> [What is expected]:
When the line containing "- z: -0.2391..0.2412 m" appears in the data below, begin copying there and stop only after the line containing "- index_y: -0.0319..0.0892".
─── Extracted entries ───
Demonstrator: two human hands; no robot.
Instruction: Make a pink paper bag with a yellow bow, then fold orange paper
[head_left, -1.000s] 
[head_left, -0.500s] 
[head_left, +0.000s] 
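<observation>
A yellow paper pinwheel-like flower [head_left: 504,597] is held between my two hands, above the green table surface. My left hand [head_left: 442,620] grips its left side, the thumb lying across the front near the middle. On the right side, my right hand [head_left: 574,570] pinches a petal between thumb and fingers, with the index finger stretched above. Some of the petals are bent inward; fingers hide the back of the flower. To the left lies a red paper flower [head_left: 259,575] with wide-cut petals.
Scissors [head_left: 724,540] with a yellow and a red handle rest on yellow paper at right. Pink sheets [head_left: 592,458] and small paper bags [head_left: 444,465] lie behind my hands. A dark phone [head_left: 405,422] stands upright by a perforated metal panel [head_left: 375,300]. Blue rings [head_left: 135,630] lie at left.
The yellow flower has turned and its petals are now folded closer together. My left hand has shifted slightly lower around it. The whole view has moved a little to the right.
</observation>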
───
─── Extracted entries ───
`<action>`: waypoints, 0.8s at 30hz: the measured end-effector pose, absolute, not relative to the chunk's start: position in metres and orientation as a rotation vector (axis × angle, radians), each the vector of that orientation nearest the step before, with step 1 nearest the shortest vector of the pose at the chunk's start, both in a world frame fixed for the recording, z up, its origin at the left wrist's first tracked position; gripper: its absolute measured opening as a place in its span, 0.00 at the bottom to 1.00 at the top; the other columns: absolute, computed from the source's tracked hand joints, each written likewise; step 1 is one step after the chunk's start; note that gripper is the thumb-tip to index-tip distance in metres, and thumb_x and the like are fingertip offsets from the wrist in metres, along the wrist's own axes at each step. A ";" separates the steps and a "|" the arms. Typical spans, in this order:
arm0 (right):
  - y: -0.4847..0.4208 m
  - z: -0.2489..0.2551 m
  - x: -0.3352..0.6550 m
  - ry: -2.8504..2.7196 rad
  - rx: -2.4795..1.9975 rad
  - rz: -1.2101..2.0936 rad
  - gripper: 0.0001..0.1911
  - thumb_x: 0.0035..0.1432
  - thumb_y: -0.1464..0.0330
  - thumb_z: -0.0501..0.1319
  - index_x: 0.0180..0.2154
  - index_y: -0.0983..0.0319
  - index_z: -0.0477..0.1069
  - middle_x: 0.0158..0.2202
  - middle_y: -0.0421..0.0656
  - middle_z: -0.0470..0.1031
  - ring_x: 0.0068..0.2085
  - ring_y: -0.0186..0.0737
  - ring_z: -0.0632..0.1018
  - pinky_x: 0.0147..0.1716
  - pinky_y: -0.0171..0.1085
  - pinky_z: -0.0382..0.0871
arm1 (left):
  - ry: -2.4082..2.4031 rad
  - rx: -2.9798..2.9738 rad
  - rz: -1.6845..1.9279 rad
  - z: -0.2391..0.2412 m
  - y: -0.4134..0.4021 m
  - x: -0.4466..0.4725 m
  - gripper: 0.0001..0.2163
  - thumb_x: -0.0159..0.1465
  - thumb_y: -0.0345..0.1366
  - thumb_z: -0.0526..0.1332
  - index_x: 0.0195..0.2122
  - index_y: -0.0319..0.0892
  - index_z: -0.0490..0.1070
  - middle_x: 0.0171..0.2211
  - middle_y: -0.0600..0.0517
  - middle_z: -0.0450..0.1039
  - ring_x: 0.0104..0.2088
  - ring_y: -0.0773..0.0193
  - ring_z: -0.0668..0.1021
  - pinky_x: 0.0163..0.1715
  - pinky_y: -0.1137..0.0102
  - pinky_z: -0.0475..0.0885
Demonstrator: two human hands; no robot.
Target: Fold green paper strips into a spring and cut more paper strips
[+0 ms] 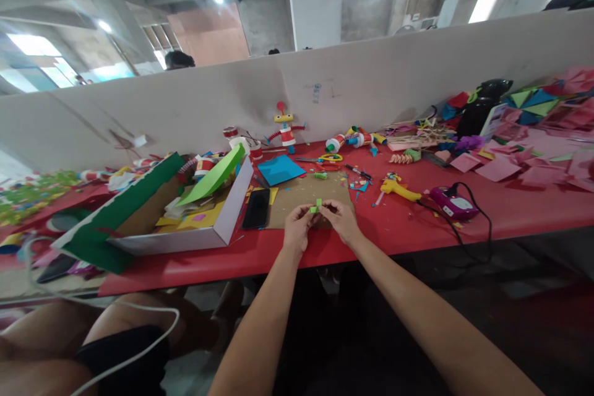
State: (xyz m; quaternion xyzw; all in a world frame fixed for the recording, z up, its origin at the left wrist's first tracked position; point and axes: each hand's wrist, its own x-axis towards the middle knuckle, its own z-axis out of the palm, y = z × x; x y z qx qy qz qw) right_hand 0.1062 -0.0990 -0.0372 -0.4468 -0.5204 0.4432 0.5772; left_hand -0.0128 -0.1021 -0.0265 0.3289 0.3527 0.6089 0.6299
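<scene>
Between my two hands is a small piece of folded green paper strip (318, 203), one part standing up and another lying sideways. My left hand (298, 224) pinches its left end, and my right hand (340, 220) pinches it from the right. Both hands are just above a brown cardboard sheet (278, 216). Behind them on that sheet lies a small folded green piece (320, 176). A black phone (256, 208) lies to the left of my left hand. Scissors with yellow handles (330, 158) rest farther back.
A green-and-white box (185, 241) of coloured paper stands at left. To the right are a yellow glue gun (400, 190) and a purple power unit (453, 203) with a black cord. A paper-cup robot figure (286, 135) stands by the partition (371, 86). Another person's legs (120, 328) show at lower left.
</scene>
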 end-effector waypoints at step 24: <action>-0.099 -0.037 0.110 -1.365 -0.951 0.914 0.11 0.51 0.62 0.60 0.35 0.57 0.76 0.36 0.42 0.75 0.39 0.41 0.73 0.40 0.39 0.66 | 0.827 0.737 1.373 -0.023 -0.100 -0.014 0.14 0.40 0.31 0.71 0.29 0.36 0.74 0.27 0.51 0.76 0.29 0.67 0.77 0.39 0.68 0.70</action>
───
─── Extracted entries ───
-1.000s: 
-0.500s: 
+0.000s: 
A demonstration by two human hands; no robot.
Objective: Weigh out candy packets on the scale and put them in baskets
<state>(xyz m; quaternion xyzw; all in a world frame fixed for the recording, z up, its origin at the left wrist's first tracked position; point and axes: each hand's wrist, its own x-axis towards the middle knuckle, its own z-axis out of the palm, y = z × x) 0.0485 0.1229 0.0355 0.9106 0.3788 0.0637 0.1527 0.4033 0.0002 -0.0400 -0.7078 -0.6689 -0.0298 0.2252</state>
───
> [Completed task]:
  - z: -0.2391..0.2412 m
  - y: -0.4134..0.4021 m
  - x: -0.4466..0.4725 m
  - gripper: 0.0001..0.2163
  - thumb_x: -0.0159..0.1465
  - thumb_y: -0.0345..0.1366
  - thumb_z: -0.0526..0.1332
  - index_x: 0.0195..0.2122
  - index_y: -0.0319..0.0892

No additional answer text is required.